• [PROBLEM REQUIREMENTS]
Lines holding the word "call" in the following material must be counted; give only the resulting number.

• [DATASET SECTION]
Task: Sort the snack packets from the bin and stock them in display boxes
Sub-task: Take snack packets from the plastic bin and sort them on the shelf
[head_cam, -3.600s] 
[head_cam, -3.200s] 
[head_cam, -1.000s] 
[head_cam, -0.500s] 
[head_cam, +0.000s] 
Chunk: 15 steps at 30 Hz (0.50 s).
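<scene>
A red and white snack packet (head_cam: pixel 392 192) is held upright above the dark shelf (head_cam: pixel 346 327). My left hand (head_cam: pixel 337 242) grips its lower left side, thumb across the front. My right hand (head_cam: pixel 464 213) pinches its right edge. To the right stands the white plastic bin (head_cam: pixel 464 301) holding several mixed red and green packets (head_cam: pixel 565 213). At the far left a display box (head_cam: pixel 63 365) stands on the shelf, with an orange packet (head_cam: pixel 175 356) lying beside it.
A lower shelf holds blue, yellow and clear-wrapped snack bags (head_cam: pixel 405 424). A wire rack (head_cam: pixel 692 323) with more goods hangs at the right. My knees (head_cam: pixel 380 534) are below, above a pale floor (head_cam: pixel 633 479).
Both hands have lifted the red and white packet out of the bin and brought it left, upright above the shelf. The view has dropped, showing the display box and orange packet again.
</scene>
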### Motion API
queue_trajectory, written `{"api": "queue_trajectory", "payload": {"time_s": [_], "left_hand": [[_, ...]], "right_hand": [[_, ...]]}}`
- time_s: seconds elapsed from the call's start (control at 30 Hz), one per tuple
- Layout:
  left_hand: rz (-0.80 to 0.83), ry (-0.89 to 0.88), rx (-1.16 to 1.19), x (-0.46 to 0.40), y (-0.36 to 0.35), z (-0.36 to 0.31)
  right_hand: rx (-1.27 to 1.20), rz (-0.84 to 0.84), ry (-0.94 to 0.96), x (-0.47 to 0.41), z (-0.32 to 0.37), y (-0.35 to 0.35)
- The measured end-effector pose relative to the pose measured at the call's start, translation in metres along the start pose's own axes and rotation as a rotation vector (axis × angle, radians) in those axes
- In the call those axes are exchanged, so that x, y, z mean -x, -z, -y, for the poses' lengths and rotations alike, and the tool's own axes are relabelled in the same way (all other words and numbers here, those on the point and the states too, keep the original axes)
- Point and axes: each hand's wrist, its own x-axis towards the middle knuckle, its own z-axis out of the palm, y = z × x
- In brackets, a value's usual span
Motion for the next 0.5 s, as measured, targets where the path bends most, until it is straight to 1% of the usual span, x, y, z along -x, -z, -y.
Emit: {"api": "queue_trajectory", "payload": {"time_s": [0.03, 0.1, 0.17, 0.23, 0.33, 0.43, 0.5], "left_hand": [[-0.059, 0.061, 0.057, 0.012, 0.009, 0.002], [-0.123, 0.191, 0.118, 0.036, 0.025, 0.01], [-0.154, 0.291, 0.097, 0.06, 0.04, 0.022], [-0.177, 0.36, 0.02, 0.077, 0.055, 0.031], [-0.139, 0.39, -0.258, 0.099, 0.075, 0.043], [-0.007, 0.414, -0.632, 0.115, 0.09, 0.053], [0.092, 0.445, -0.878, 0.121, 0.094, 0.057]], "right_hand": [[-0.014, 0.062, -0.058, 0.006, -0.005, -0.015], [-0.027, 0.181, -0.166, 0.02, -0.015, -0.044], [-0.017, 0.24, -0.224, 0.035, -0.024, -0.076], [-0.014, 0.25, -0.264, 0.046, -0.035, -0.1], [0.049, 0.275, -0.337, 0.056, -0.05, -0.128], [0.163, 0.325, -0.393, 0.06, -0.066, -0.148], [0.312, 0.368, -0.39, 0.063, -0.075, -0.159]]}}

• [EXERCISE RESPONSE]
3